Day 10-11. Cameron Highlands
Malaysia is a country where you will sweat most of the time because of the heat and the humidity, and you often would like to be in a place with cooler temperatures. Actually, there’s a part of the country where you will find this so much desired cool weather, the Cameron Highlands. This region with its moderate temperatures is the most important agricultural area in the country. Exploring these highlands, you will see huge farms where they cultivate strawberry and other kinds of fruits. Nevertheless, the most spectacular sights are the beautiful tea plantations that look like if someone had painted them. There are tours available to visit the most important sights in the area, but we recommend you to use the public transport and explore the highlands on your own.
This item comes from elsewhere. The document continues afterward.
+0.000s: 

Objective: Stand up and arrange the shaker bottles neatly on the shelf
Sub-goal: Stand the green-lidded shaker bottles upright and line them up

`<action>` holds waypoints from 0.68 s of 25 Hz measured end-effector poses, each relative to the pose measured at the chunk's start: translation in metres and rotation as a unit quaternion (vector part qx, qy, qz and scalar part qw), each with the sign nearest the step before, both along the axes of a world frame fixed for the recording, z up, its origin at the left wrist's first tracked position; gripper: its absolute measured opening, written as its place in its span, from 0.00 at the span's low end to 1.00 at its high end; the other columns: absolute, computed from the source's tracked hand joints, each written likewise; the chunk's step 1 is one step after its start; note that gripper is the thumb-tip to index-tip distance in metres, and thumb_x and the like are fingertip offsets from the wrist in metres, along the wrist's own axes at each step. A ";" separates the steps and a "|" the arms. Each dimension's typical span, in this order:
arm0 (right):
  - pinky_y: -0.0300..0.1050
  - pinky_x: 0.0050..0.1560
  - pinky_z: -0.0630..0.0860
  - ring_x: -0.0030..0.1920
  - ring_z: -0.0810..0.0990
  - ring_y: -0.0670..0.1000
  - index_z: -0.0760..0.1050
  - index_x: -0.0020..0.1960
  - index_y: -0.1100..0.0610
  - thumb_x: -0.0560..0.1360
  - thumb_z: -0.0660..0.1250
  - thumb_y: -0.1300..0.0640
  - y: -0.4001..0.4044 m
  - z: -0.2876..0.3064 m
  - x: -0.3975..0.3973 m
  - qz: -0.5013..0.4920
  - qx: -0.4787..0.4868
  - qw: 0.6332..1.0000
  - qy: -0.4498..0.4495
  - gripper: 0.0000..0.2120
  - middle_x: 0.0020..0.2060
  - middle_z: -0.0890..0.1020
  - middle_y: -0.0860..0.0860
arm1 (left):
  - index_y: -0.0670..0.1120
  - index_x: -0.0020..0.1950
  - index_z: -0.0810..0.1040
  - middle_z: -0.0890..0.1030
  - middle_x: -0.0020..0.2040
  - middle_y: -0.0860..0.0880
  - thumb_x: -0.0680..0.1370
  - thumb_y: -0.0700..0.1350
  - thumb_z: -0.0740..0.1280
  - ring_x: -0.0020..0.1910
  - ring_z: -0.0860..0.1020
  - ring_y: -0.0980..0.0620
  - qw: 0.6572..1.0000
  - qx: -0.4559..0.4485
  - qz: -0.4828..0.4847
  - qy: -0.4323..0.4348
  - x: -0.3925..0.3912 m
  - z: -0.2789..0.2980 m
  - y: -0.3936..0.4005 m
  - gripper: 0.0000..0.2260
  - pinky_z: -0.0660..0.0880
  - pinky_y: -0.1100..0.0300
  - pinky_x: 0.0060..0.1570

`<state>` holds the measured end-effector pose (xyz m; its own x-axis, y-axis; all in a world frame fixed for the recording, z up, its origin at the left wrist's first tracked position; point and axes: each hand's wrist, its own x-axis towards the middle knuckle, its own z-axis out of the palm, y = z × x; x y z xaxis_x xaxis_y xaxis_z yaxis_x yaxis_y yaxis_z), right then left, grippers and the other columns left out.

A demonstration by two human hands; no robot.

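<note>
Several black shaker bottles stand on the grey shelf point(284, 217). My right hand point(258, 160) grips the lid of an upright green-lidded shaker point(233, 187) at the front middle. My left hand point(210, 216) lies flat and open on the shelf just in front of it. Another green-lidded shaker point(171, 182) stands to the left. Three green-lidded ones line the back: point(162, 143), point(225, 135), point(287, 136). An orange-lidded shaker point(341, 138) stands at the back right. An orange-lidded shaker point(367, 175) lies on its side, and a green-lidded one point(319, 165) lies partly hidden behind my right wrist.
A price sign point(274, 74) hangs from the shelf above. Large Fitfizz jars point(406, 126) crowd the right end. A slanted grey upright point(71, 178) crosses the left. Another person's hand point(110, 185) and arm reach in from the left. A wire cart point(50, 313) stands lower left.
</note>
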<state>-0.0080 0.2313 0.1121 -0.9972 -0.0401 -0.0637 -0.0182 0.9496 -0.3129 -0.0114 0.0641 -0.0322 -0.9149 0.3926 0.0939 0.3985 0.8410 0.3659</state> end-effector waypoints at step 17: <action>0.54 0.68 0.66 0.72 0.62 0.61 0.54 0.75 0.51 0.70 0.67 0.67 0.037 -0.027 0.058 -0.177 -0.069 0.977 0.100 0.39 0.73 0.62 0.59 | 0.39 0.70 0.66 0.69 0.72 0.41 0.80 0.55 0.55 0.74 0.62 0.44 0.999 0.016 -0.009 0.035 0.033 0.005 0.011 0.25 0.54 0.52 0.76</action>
In addition, there are several nice trails in the forests of the Cameron Highlands.
Day 12-14. Taman Negara
The immense jungle of Taman Negara is known to be the oldest tropical rainforest on the planet with more than 130 million years. From the small riverside village of Kuala Tanah, you can explore the dense jungle full of wildlife. Although during the day it’s difficult to spot anything but birds, insects and small mammals, but there are several hiding places in the rainforest where you can spend the night, and with some luck you can spot some larger animals like tapires. There are many trails to explore the forest, and there’s also a canopy walk with suspension bridges, and walking there let you look at the jungle from above.
Day 15-18. Perhentian Islands
The East coast of Malaysia is full of beautiful islands like Pulau Redang, Pulau Kapas, Pulau Tioman, just to mention some of them. For us, however, the island you must see in Malaysia is without doubt the smaller Perhentian Island, Kecil. The Perhentian Islands consist of two islands, Kecil has an international backpacker atmosphere, whereas Besar has a more family vibe and local people really love it. We went to Perhentian to spend there a few days, and ended up spending 2 weeks there. Beware of not getting trapped by the beauty of the island, like it happened to us, in the end you will finally have to change the date of your return ticket:)
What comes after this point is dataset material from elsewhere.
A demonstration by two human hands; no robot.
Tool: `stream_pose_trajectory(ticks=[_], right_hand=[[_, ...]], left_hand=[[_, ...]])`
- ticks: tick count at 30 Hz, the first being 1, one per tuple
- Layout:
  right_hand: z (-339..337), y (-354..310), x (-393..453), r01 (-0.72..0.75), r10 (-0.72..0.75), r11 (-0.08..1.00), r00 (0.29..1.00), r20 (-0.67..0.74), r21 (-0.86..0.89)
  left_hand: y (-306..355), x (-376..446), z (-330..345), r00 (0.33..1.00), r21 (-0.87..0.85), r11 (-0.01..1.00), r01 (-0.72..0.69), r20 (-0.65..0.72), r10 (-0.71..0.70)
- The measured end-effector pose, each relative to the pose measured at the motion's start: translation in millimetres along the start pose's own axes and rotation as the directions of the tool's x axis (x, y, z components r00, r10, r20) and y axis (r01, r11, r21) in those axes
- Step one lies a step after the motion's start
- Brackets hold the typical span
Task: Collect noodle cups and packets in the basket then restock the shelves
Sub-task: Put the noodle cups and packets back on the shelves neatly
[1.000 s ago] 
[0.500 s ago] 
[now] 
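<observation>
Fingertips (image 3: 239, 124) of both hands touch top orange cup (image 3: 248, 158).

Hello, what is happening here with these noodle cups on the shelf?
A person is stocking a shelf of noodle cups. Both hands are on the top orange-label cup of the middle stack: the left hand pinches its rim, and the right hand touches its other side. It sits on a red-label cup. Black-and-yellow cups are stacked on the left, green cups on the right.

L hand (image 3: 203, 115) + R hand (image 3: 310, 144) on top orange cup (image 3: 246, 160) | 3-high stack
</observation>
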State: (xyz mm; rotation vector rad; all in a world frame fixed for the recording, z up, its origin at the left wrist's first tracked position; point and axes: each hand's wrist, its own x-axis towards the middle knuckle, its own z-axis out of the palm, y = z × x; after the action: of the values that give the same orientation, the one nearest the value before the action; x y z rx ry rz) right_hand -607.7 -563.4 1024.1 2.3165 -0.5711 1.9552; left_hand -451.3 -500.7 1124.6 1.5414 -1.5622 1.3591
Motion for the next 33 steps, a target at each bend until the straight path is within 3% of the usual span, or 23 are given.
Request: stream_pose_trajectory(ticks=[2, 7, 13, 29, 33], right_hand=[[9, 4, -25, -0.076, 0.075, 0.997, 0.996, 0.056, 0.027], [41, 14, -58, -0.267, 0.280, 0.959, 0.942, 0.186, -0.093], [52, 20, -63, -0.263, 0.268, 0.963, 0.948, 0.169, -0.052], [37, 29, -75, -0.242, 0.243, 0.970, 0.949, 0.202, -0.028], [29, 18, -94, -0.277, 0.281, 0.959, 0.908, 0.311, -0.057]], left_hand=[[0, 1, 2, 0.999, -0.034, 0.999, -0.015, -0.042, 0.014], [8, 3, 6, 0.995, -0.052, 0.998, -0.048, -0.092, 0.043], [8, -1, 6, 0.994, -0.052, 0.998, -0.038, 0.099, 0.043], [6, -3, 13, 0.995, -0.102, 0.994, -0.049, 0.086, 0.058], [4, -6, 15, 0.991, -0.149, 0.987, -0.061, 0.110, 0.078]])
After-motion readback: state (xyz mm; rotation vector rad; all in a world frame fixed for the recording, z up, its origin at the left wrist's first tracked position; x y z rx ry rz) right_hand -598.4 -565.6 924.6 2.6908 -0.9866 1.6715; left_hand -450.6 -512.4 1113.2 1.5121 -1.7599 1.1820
Perhentian has a really relaxed ambience, fantastic beaches, top spots for doing snorkeling and diving with turtles and sharks. In addition, every evening the restaurants on the beach offer barbecue dinner with fresh fish for very little money. It’s an island that for us was simply perfect.
Day 19-21. Malacca (Melaka)
The last stop on your trip will be Malacca, another precious colonial city to see in Malaysia. The city was founded by the last emperor of Singapore, but while you walk around, you will contemplate examples of Portuguese, Dutch and British colonial architecture. Melaka is another fabulous city as far as gastronomy is concerned, and there are many very pleasant places to sit down for a meal on the banks of River Melaka. In Melaka you can also see nice street art, especially on the walls of the buildings on the riverside, which are decorated with beautiful graffitis. It’s worth spending some time in the night market they have every Friday and Saturday on Jonker Street and its surroundings. In the market you can try many local delicacies and even buy yourself some authentic souvenirs before going home.
We really hope that this itinerary with the most important things to see and do in Malaysia will be useful for you, when you plan your trip.